My father's disengagement during my childhood left a void in my life. Even when he was around, I struggled with feeling that he couldn't keep me safe. Because of the emptiness I experienced, I grew up determined that when I was a father, I would do family differently — better.
With that idea in mind, I married the cute girl I met in high school, Jesmae, in 1996. By 2007 we found ourselves nudging 30 and felt right about starting our family. I always liked the idea of three kids — I felt it was the perfect number for a perfect family. I calculated that three kids would be just a bit riskier than the standard mum, dad and a couple of kids, but not so risky that we'd have to upgrade our car to a minivan.
Four years later, we had a nice, tidy package with 4-year-old twin boys and a 2-year-old princess. But we had this hunch that the Sisarich family wasn't quite complete. So we had Levi. And then came Tamir.
Since becoming a dad, I've spent most of my adult life trying desperately to keep my wife, my children and myself secure in our Christian faith and safe in our family bubble. I've been searching for ways to protect my family from all that is evil and overwhelming in our culture and our world. I didn't want them to feel unprotected or broken in any way — I wanted them all to feel better than I had as a child.
More recently, however, I've begun wrestling with the question: What's the point? I've realized that I've been pushing for what I have in mind for my family, and maybe it's time to start asking what God has in mind for my family — for the family. Maybe the Sisarichs could be a part of something bigger, contributing more to culture than just protecting and striving for perfection in our own family.
Searching for answers
So when the opportunity to be a part of Focus on the Family's feature-length documentary Irreplaceable was presented to me, I jumped at it.
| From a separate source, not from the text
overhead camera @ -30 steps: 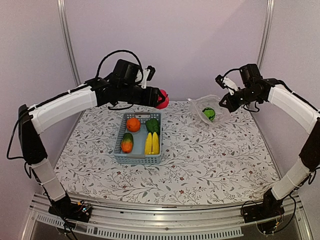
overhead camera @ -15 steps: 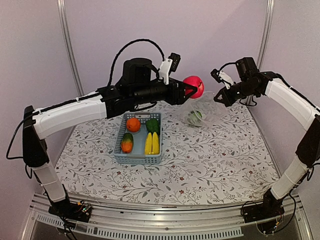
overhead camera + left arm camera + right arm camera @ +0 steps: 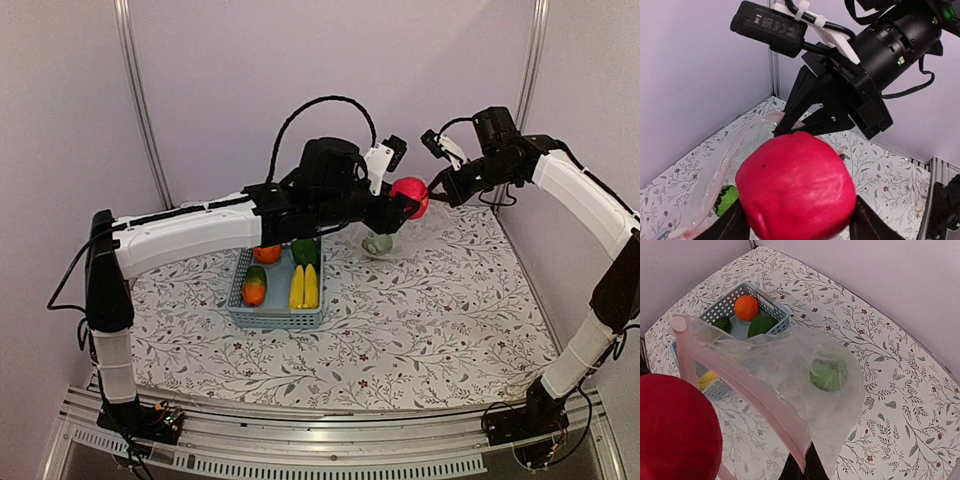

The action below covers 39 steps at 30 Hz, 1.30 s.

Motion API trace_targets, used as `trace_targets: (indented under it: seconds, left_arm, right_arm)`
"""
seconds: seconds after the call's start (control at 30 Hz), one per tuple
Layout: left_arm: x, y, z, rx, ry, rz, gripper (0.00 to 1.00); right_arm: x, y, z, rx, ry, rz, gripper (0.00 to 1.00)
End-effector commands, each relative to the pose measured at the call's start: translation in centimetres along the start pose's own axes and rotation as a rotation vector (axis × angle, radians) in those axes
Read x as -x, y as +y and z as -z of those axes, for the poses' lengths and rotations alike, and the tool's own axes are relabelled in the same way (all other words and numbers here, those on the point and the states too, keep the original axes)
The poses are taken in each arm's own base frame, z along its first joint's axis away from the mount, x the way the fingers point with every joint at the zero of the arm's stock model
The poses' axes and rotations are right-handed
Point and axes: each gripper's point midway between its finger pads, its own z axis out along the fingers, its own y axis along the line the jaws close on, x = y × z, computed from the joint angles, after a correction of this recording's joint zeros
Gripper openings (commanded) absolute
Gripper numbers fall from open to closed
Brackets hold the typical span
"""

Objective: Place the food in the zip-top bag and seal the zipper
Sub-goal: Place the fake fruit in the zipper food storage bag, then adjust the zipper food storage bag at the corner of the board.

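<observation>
Centre-left, the light-blue slatted plastic basket (image 3: 275, 321) holds yellow plastic bananas (image 3: 304, 287) and three more toys, not yet bagged. Upper centre, the left gripper (image 3: 400, 204) clamps a round red plastic fruit (image 3: 796, 190) at the mouth of the clear crinkly zip-top bag (image 3: 790, 365). One green toy piece (image 3: 827, 374) lies inside. The right gripper (image 3: 438, 190) pinches the bag's pinkish zipper strip (image 3: 740, 376), which is unsealed.

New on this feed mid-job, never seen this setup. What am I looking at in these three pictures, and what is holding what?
Two robot arms stand at the near edge of a table with a floral cloth. The wide picture is from a fixed camera above and behind them. The other two are from a camera on each wrist. The left fingers grip a red fruit, raised at the mouth of a clear bag. The right fingers are shut on the bag's edge, holding it up. One green piece is already inside. A blue basket on the cloth holds the rest: an orange, bananas and other pieces.
</observation>
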Motion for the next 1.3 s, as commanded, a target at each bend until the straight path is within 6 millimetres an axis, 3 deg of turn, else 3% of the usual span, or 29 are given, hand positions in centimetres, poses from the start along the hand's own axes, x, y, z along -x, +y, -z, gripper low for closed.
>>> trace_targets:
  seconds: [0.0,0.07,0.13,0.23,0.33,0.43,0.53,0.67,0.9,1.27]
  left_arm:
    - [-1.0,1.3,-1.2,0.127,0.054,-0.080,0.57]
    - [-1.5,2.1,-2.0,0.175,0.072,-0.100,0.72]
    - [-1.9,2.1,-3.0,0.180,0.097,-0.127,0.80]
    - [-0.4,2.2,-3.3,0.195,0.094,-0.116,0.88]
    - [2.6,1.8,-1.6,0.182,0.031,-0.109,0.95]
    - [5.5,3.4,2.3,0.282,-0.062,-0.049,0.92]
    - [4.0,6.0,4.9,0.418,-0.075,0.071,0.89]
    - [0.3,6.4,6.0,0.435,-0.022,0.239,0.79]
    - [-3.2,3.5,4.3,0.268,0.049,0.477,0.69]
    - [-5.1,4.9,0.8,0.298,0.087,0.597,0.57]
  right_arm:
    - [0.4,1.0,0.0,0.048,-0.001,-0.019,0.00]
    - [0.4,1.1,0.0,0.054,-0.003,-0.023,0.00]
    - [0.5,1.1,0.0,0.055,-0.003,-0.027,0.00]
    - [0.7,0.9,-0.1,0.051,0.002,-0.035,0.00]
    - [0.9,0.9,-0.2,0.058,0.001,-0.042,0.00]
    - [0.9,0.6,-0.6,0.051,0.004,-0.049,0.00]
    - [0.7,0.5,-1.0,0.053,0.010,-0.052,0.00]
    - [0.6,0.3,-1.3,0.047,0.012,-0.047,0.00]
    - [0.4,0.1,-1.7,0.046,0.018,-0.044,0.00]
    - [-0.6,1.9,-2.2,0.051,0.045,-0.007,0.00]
Here was my chance to finally discover God's design and purpose for family.
I spent eight months searching the world for answers to my questions. Although I learned an incredible amount from some of the world's leading voices on family issues, there was more. I met people who had experienced their own family brokenness and found God in the midst of it all. People like the inmates inside Folsom State Prison, the parents of a beautiful boy with Down syndrome, and a couple who carry on every day, despite having tragically lost two of their children. People who looked to God in their brokenness and now show God's nature to others by offering grace amid the imperfection of life.
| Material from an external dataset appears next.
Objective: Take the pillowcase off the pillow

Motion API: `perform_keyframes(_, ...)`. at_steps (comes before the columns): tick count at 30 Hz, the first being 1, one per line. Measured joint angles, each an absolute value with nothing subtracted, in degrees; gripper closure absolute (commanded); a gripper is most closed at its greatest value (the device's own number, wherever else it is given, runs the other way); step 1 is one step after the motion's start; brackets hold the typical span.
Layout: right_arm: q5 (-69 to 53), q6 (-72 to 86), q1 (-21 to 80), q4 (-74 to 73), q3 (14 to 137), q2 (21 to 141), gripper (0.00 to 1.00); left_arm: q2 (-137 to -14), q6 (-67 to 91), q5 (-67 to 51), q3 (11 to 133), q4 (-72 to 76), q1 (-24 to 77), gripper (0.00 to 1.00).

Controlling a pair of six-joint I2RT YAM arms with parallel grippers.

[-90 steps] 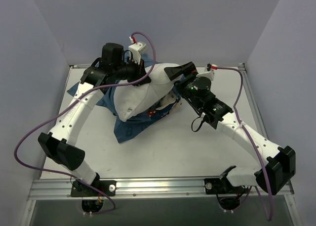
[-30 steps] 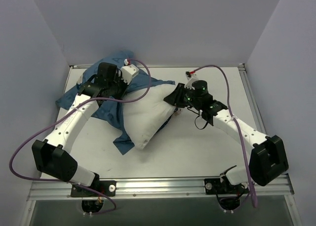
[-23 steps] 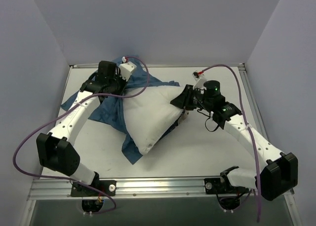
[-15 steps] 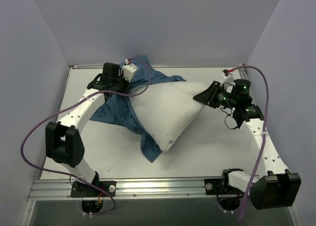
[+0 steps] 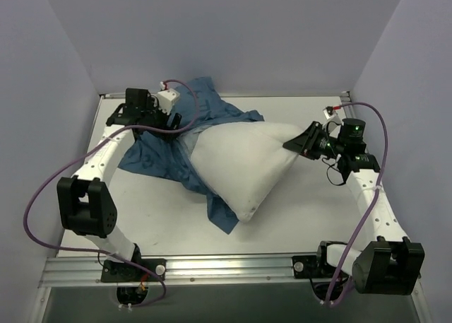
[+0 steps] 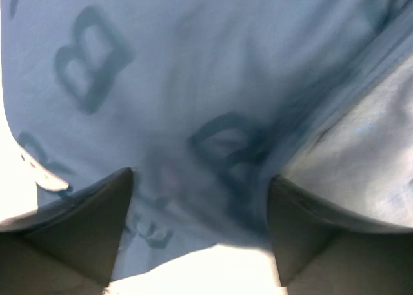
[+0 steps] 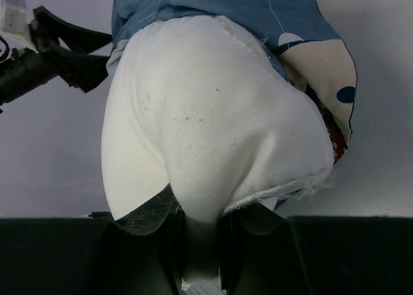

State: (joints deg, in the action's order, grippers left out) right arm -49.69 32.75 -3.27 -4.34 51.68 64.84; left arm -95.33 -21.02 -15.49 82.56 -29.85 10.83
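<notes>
The white pillow [image 5: 244,164] lies across the middle of the table, its right corner pinched in my right gripper [image 5: 293,143], which is shut on it. In the right wrist view the pillow [image 7: 206,114] bulges out from the gripper [image 7: 203,243], and the blue pillowcase [image 7: 258,11] still covers its far end. The pillowcase [image 5: 159,157] is spread left of and under the pillow. My left gripper [image 5: 176,121] hovers over its back part, open. In the left wrist view lettered blue fabric [image 6: 193,82] fills the picture beyond the spread fingers [image 6: 97,230], and nothing is clamped.
The white table [image 5: 304,210] is walled on the left, back and right. A metal rail [image 5: 233,266] runs along its near edge. Purple cables [image 5: 42,196] loop off both arms. My left gripper [image 7: 64,56] shows at the far left of the right wrist view.
My left gripper has opened and let go of the pillowcase, drawing back to the left. The right gripper has dragged the pillow rightwards, so more white shows outside the cover.
</notes>
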Motion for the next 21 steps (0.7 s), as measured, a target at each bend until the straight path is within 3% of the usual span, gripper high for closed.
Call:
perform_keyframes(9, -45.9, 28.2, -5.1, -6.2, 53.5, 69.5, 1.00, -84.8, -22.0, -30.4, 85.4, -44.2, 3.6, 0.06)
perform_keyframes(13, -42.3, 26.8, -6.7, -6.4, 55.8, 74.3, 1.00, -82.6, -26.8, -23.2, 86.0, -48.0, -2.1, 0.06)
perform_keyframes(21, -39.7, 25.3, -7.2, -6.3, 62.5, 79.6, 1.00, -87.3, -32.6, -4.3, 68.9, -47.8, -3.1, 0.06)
And I thought of my dad. I resented him for not being involved enough as a father, and I hated him for the pain he brought to my mum and siblings. If I really believed that we're all created in the image of God, how could I withhold forgiveness from the man who loved me the best he could?
Then something happened deep within my heart. While I was in Russia, I found myself face to face with Rembrandt's painting of the "Return of the Prodigal Son." In that moment, I connected with God. As I experienced God's amazing love for me, I knew He wanted me to share that love with others. And I needed to start with my family. With my own father and then my own kids. I needed to model God's great love and forgiveness.
Discovering God's design
So what does God have in mind for the family? Christ desires that we accept His love so we can in turn love ourselves and love each other. Family matters because we get to journey through life together, stopping along the way to give others a glimpse of the love we have for, and the love we feel from, a very real God who made everything in the beginning.
As I traveled the world investigating culture and the problems common to family, I realized that all families are broken. But I also realized that God wants to show himself in the midst of that brokenness. Could it be that as we each experience a measure of messiness with our family, we can all experience a measure of redemption from the Creator of family? More than perfection, God desires connection for each one of us. The sense of belonging that comes with family is where the beauty of God's nature can so easily be revealed.
So don't miss the opportunity to experience Irreplaceable, a one-night event playing in select movie theaters nationwide on May 6 — it's sure to be as individual an experience for you as it was for me. My involvement taught me that, yes, we need to know what we believe and, yes, we need to pass that living faith on to our children. But I've also learned that the world will never be perfect and family life will never be neat and tidy. God's design for family, my family, really is about something bigger. Together with my wife and children, I can become a small part of revealing God's love and nature to the world. And that sounds like a great family project.